§ **Task brief**: Go through the entries below and print, exactly, the lines starting at the one with "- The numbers" and ending at the one with "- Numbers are", keeping both ends and no others.

§ **Data in this exercise**:
———
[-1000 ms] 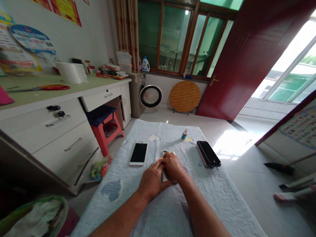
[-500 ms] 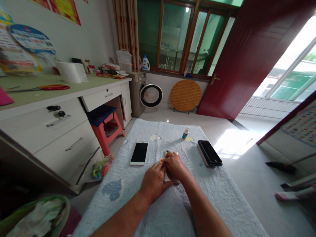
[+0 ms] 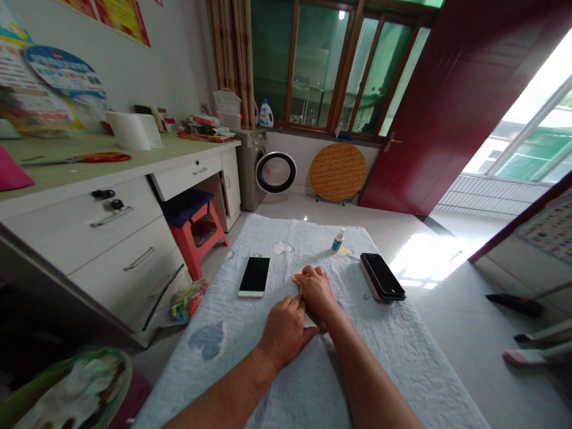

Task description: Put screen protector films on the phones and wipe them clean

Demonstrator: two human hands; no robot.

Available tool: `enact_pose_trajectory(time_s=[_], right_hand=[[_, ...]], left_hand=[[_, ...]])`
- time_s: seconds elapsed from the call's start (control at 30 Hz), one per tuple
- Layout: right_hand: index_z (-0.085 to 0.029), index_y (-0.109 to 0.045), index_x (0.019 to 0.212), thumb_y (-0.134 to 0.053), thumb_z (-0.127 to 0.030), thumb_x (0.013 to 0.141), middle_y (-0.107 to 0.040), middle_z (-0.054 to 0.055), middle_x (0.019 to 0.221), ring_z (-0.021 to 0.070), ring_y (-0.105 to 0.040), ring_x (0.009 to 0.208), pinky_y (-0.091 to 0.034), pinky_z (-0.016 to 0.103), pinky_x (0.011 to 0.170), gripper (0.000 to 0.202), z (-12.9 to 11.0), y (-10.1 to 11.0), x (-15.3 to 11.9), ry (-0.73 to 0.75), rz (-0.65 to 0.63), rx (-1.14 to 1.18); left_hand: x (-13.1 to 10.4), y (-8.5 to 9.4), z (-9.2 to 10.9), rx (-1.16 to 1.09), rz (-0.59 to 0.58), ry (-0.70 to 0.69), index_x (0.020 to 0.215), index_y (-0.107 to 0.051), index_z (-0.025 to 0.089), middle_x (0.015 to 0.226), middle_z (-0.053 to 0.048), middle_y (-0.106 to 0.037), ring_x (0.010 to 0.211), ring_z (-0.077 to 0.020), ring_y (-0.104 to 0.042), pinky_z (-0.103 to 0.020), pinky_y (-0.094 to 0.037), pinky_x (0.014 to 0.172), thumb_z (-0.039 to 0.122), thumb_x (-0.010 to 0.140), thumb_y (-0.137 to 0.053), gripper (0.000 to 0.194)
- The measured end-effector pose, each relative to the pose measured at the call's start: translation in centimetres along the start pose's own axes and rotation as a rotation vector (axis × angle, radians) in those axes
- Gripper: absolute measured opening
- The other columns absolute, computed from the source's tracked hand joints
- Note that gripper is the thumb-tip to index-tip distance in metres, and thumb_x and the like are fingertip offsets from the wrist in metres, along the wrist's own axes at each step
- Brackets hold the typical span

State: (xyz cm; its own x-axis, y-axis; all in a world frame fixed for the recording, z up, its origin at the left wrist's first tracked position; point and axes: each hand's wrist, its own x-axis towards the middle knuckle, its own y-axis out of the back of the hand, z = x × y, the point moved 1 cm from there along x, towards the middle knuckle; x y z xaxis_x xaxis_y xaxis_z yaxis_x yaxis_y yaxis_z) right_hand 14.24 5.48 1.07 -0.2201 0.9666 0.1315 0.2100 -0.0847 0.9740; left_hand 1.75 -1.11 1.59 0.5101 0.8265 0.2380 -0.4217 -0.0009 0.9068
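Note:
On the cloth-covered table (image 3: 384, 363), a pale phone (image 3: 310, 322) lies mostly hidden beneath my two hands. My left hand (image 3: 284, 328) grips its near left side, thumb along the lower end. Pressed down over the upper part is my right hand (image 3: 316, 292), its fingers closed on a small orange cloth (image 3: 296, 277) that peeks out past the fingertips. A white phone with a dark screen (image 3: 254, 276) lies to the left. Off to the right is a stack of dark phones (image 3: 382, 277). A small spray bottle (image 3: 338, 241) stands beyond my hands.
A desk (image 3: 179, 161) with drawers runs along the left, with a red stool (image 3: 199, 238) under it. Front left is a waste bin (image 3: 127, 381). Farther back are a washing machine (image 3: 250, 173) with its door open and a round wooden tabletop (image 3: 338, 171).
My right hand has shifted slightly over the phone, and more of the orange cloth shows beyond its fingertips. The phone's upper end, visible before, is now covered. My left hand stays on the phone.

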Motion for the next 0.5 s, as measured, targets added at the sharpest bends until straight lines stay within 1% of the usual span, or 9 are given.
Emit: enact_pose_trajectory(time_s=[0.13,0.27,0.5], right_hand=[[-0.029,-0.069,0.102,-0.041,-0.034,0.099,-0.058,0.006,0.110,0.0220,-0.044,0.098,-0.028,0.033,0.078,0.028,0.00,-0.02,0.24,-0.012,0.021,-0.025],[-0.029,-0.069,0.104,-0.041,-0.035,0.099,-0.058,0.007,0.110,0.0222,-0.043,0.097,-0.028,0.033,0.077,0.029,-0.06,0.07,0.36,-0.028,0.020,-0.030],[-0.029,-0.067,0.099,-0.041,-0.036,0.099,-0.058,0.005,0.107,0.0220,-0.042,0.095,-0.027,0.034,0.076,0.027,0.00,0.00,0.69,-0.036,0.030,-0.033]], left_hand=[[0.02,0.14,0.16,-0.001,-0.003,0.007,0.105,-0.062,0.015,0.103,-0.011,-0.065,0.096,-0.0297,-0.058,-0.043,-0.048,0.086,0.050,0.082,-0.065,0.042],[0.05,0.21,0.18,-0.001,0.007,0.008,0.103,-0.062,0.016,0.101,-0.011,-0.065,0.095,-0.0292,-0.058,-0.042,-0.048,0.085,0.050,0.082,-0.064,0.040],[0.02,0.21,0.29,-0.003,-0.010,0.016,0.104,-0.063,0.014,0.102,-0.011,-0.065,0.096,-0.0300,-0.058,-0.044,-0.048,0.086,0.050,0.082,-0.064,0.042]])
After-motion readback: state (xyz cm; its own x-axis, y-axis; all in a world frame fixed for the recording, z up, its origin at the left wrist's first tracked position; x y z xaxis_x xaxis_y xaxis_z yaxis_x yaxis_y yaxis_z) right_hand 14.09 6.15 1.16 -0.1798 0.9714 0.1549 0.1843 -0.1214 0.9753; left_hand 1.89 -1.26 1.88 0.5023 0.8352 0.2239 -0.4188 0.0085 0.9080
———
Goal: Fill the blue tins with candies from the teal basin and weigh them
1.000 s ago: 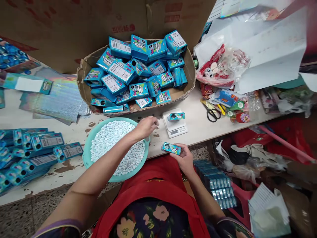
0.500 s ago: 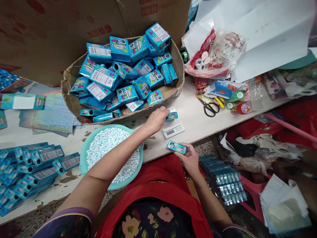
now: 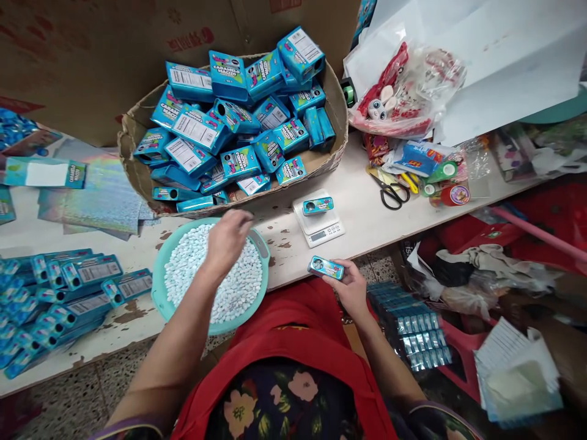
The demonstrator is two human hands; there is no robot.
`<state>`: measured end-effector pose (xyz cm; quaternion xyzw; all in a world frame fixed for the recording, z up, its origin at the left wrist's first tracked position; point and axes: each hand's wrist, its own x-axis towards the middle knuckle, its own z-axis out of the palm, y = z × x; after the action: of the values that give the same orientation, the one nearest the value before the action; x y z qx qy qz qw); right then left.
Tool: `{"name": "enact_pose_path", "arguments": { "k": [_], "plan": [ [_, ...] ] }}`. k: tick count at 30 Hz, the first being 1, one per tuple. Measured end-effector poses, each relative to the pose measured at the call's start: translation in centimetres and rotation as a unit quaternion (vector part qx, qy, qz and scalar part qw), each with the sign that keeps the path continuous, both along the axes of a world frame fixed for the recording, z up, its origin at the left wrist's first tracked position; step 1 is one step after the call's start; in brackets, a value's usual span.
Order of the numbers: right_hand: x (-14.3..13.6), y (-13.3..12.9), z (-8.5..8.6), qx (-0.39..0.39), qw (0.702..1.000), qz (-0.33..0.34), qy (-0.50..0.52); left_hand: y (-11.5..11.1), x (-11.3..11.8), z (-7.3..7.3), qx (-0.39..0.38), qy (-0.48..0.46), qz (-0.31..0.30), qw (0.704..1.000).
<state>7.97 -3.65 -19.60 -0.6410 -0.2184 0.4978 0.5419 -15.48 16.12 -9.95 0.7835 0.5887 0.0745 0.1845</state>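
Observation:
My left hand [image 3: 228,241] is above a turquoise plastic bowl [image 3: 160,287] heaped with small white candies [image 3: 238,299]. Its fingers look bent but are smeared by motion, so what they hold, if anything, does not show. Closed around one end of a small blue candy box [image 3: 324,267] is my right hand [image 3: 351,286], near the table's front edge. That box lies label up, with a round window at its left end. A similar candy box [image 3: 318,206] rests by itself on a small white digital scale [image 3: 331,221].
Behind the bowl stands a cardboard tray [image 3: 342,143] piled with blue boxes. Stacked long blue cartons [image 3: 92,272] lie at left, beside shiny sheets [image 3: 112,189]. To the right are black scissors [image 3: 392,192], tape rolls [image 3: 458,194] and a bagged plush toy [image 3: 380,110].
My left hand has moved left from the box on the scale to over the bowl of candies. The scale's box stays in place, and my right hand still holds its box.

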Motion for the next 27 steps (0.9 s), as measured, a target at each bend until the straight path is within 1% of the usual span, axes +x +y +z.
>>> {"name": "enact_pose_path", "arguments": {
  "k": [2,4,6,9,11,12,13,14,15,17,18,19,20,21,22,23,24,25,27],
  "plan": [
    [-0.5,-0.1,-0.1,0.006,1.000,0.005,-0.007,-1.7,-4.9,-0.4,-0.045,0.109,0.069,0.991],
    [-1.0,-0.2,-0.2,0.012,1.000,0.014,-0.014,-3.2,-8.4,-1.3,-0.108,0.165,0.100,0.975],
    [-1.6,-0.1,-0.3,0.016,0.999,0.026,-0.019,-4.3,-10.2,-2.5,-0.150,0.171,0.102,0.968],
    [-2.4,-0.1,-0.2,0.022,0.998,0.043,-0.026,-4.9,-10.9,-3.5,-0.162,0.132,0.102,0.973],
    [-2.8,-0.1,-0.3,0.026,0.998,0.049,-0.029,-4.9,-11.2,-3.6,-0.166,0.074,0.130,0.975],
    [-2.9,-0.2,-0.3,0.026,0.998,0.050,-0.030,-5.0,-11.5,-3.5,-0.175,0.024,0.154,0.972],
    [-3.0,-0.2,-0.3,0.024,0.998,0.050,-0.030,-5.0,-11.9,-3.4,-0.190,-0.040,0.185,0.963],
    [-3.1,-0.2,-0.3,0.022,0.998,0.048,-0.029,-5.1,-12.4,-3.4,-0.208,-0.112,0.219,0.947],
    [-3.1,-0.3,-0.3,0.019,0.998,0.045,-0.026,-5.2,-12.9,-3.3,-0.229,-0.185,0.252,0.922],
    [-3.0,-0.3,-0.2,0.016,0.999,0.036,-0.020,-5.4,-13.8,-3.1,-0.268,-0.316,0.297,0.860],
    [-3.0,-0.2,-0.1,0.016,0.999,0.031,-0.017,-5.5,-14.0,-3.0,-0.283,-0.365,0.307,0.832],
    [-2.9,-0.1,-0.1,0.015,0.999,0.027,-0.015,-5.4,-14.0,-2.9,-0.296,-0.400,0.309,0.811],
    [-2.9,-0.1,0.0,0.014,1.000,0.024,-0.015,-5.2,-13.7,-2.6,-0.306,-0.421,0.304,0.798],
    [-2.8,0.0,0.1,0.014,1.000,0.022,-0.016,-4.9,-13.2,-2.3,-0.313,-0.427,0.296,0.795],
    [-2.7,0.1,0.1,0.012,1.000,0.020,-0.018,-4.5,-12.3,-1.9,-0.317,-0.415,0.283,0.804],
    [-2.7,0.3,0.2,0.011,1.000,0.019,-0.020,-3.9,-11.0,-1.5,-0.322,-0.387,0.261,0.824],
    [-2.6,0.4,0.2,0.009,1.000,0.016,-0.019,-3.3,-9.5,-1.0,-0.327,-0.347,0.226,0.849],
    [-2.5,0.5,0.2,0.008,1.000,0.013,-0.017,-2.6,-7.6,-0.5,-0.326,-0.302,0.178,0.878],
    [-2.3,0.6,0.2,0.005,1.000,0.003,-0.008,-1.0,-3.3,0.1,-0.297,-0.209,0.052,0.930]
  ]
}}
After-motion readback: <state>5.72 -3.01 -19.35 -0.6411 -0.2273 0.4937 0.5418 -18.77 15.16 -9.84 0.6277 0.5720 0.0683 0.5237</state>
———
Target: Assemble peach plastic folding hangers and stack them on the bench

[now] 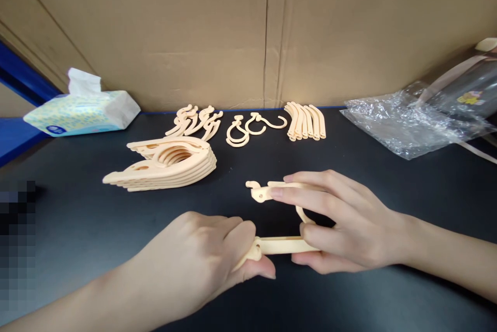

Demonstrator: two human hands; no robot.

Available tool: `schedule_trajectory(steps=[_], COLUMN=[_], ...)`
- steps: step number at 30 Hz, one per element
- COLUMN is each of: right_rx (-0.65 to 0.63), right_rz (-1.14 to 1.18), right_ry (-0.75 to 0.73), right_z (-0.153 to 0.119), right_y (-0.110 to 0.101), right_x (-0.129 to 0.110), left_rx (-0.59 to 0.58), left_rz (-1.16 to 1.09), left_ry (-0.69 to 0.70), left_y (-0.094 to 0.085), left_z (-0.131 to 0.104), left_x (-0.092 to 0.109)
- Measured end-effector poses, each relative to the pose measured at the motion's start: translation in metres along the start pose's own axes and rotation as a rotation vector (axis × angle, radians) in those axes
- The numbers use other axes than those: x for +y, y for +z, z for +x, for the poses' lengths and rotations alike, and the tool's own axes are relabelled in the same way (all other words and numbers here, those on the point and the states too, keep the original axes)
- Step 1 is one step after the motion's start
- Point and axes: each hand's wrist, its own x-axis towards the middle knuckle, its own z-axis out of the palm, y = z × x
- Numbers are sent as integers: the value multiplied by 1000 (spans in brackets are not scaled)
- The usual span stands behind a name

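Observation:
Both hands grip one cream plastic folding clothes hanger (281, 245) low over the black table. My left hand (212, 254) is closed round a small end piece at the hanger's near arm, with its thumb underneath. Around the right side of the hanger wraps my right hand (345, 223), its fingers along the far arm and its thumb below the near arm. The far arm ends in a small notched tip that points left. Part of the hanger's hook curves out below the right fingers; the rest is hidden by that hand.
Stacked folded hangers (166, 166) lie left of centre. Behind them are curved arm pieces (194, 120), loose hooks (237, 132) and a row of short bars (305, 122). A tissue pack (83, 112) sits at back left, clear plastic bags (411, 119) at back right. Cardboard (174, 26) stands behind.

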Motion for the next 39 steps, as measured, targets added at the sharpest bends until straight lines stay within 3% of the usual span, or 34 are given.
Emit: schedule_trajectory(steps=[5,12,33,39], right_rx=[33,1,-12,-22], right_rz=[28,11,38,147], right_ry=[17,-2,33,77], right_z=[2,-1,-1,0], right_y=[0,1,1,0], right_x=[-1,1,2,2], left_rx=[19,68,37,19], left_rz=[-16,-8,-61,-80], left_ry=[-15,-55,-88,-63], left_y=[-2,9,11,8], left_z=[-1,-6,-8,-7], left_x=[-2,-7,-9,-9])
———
§ **Exercise output**:
- The numbers use other axes than those: x for +y, y for +z, z for +x, for the poses' lengths and rotations alike, and the tool's own axes are relabelled in the same way (all other words and numbers here, those on the point and the states too, keep the original axes)
- Step 1 is one step after the motion's start
- Point and axes: each hand's wrist, its own x-axis towards the middle knuckle, its own z-axis out of the palm, y = z × x
- Numbers are sent as integers: the value multiplied by 1000 (spans in brackets are not scaled)

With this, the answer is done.